=== Dataset excerpt ===

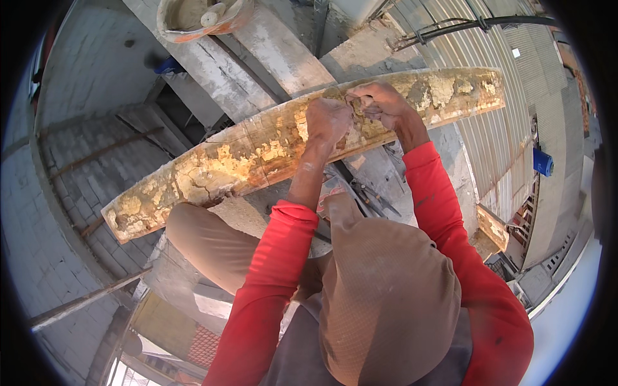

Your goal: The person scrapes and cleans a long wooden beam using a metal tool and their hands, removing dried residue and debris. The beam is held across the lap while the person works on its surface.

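Observation:
A long wooden plank [254, 157] crusted with cracked, yellowish dried mortar lies slantwise in front of me, its right end farther off than its left. Over its middle, my left hand [329, 120] is closed in a fist, dusted with grey. Just to the right, my right hand [381, 106] is curled with the fingers bent in over the plank. The two hands are close together. Whatever lies between the fingers of either hand is hidden or too small to name. Both forearms are in red sleeves, the left one pushed up.
At the far left stands a round basin [222, 24] with a pale lump inside. Concrete beams [283, 51] run beneath the plank. A pliers-like tool [373, 198] lies near my knees. Corrugated roofing [489, 148] spreads to the right, below a black cable [483, 24]. A deep drop opens at left.

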Demonstrator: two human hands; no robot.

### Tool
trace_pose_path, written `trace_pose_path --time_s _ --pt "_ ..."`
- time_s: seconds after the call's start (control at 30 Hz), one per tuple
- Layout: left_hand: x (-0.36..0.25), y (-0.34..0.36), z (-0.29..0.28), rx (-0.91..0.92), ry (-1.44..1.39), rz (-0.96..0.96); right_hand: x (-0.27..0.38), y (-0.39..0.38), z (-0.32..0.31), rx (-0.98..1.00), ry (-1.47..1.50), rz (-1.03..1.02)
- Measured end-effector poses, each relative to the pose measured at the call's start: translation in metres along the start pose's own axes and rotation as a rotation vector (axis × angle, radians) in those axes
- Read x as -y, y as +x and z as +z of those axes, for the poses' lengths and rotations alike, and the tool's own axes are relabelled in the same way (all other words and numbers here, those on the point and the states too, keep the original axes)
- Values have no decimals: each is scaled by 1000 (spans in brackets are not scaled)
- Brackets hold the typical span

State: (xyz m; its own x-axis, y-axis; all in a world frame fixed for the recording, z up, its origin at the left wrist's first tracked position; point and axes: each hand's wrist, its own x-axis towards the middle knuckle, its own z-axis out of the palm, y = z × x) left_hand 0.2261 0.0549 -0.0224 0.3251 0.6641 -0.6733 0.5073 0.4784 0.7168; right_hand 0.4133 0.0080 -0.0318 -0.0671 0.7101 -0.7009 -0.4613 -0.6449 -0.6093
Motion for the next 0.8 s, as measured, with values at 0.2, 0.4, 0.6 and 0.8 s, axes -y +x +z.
trace_pose_path --time_s 0.2,0.4,0.6,0.8 --pt "12 4 -17 371 -1048 -290 -8 3 1 -13 82 -72" --pt "29 2 -6 314 -1287 -323 -8 -1 -4 1 15 -37" --pt "33 6 -16 399 -1482 -366 -12 -1 7 -18 39 -102" --pt "8 -16 -10 213 -1242 -443 -9 -12 13 -91 -29 -90"
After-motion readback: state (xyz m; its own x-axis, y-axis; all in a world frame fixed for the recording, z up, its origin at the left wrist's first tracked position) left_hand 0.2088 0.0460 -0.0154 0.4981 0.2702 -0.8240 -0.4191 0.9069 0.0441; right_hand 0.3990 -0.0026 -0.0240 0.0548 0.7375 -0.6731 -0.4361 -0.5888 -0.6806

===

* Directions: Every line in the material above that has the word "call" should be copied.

* Answer for this exercise:
- time_s: seconds after the call's start (control at 30 Hz), one per tuple
- Measured end-effector poses, each relative to the pose measured at the call's start: translation in metres along the start pose's own axes and rotation as a rotation vector (axis × angle, radians) in those axes

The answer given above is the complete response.